- 6 Tbsp butter, melted + ½ cup butter, room temperature
- ¾ cup whole-wheat flour
- ½ cup brown sugar
- ¾ cup all-purpose flour
- ½ tsp baking powder
- ½ tsp salt
- 1 cup powdered sugar
- 1 tsp vanilla
- 2 large eggs
- 2 cups blackberries
Prep and Cook
- 1Preheat oven to 350 degrees. Butter an 8” square baking pan. Line the bottom of the pan with parchment paper, leaving an overhand on two sides.
- 2Make the crumb topping: In a medium bowl combine the melted butter and brown sugar. Add the whole-wheat flour and mix with a fork until moist and crumbly. Place in the freezer until ready to use.

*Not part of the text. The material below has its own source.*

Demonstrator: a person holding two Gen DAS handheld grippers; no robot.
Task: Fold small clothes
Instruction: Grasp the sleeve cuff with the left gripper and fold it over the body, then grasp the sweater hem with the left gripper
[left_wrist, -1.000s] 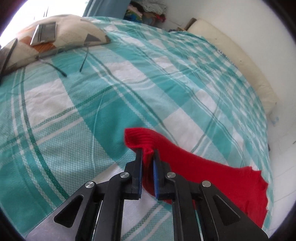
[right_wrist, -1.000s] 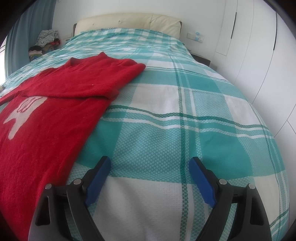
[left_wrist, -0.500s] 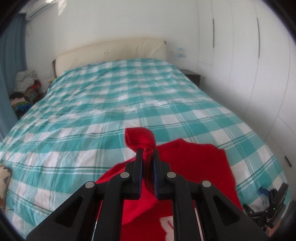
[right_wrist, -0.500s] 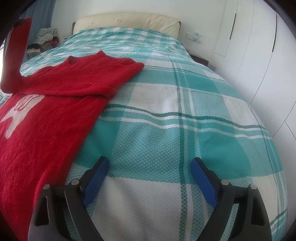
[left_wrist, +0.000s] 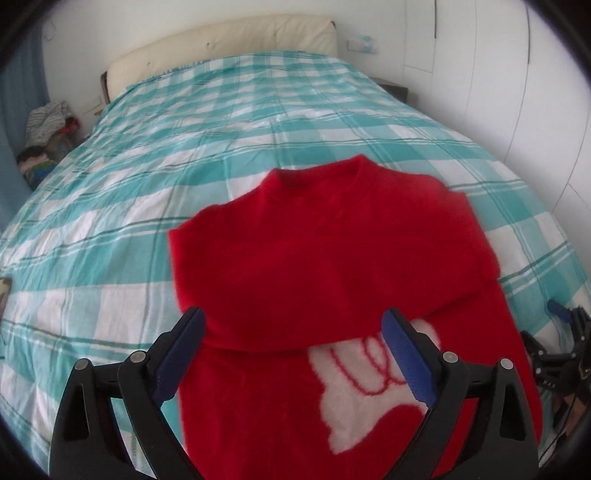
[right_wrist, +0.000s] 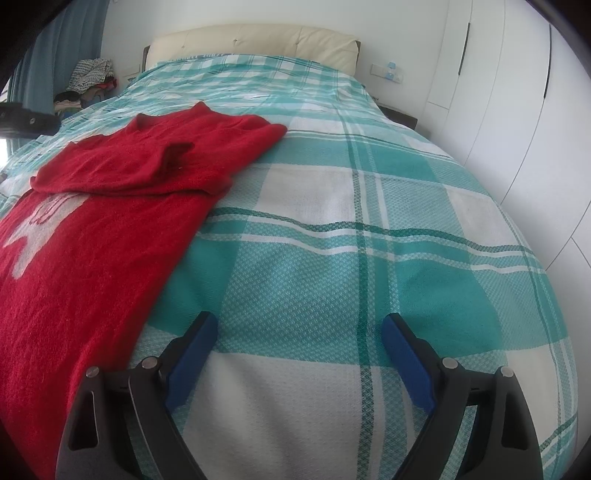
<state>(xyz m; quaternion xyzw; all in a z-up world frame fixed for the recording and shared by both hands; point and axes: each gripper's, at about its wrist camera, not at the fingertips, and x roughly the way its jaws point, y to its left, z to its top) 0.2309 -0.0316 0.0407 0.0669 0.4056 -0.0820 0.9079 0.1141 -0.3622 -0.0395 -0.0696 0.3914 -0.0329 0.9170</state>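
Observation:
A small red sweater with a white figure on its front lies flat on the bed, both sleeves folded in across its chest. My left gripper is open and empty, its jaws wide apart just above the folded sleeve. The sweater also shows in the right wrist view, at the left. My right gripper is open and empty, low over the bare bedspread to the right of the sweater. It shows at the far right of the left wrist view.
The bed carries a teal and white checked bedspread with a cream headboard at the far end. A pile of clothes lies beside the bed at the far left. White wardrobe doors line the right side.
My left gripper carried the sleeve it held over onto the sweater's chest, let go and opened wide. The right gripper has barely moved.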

- 3In a medium bowl whisk together the all-purpose flour, baking powder and salt. Set aside. In the bowl of an electric mixer beat the ½ cup butter, powdered sugar and vanilla until light and fluffy. Add the eggs, one a time, beating well after each addition. With the mixer on low, add the flour mixture. Beat until just combined.
- 4Spread the batter evenly over the bottom of the pan. Sprinkle with the blackberries and cover with the chilled topping. Bake until golden brown, about 35-40 minutes. Cool completely in pan, and lift out using the paper overhang. Cut into 16 squares and store in an airtight container.